"Com a expansão do acesso ao tratamento, mais pessoas vivendo com HIV estão sobrevivendo e envelhecendo"


O sucesso do tratamento contra o HIV/AIDS pode ser medido de diversas maneiras. O envelhecimento das pessoas que vivem com HIV/AIDS pode ser um importante indicador de que os medicamentos estão fazendo efeito e prolongando a vida dessa população. O acesso ao tratamento tem mostrado que não existe mais uma expectativa de vida menor para as pessoas que vivem com HIV/AIDS. "Isso é muito importante, uma vez que essas pessoas (quando em tratamento adequado) vivem o mesmo que qualquer outra pessoa". Agora, será foco das discussões os efeitos a longo prazo dos antirretrovirais e como isso pode influenciar na vida delas. Esta foi a conclusão de uma junta de junta de especialistas da UNAIDS/ONU em Genebra. Leia a seguir:

"Das 36,7 milhões de pessoas vivendo com HIV em todo o mundo em 2015, 5,8 milhões tinham 50 anos ou mais. Com a expansão do acesso ao tratamento, mais pessoas vivendo com HIV estão sobrevivendo e envelhecendo. Essa foi a conclusão da 39ª reunião da Junta de Coordenação do Programa Conjunto das Nações Unidas sobre HIV/Aids (UNAIDS) ocorrida no início de dezembro em Genebra, na Suíça".

A sessão temática sobre envelhecimento e HIV reuniu representantes da sociedade civil, de governos e de agências de desenvolvimento para explorar as experiências de pessoas vivendo com HIV com mais de 50 anos de idade e para debater lições sobre saúde, comunidades e sistemas de proteção social para pessoas mais velhas.

Uma resposta bem-sucedida à AIDS deve continuar com a expansão do acesso ao tratamento de forma equitativa, proporcionando serviços de saúde integrados, centrados nas pessoas e sensíveis à idade. Além disso, as pessoas que vivem com HIV devem receber apoio para que consigam levar uma vida longa e saudável. Da mesma forma, as pessoas com mais de 50 anos de idade devem ter igual acesso à proteção social, ao emprego e à integração social.

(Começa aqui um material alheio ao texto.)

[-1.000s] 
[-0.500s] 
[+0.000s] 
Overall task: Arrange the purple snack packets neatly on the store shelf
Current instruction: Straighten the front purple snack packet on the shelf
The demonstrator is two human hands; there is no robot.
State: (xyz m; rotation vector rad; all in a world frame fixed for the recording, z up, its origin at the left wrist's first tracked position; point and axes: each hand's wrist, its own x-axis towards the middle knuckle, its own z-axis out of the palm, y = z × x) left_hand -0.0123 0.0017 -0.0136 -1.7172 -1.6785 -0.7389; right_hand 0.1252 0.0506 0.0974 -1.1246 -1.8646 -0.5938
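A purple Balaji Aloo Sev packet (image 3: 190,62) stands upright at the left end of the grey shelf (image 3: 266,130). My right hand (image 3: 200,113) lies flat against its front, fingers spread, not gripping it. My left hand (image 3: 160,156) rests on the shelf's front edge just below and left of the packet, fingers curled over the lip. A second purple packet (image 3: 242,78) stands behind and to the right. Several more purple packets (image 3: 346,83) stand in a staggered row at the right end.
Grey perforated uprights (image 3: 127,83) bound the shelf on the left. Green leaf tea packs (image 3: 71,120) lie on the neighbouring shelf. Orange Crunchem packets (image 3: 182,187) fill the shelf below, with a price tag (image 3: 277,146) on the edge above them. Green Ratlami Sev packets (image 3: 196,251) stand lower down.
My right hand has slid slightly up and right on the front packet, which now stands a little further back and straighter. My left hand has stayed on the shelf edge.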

"A sessão temática também explorou as vulnerabilidades ao HIV entre pessoas com mais de 50 anos e a importância da prevenção, da testagem e do vínculo a programas de cuidado sensíveis à idade. As pessoas com mais de 50 anos têm as mesmas necessidades de prevenção que os jovens".

A diversidade das pessoas com mais de 50 anos foi um tema que surgiu ao longo da sessão. Houve uma convocação para tratamento, prevenção, serviços de cuidado e apoio que reconheçam e respondam às necessidades específicas de pessoas idosas que usam drogas e trabalhadores do sexo mais velhos, homens gays e outros homens que fazem sexo com homens e pessoas trans.

Também foi debatido durante a sessão como aprender com as experiências de pessoas acima de 50 anos que vivem com HIV ou que estejam em risco de contraí-lo e como aplicar as lições aprendidas para uma resposta eficaz à AIDS. Os participantes confirmaram a necessidade de uma abordagem do ciclo de vida e de um sistema de saúde bem equipado que antecipe e atenda às necessidades das pessoas que vivem com HIV ou que estejam em risco de contraí-lo à medida que envelhecem.

O trabalho futuro inclui pesquisa sobre os efeitos físicos do envelhecimento com o HIV, os efeitos de longo prazo da terapia antirretroviral e inovações para garantir acesso ininterrupto e tratamento de qualidade para todos. O envolvimento significativo de pessoas mais velhas vivendo com o HIV pode apoiar respostas nacionais, regionais e globais ao HIV para assegurar que as pessoas idosas soropositivas vivam vidas longas e saudáveis.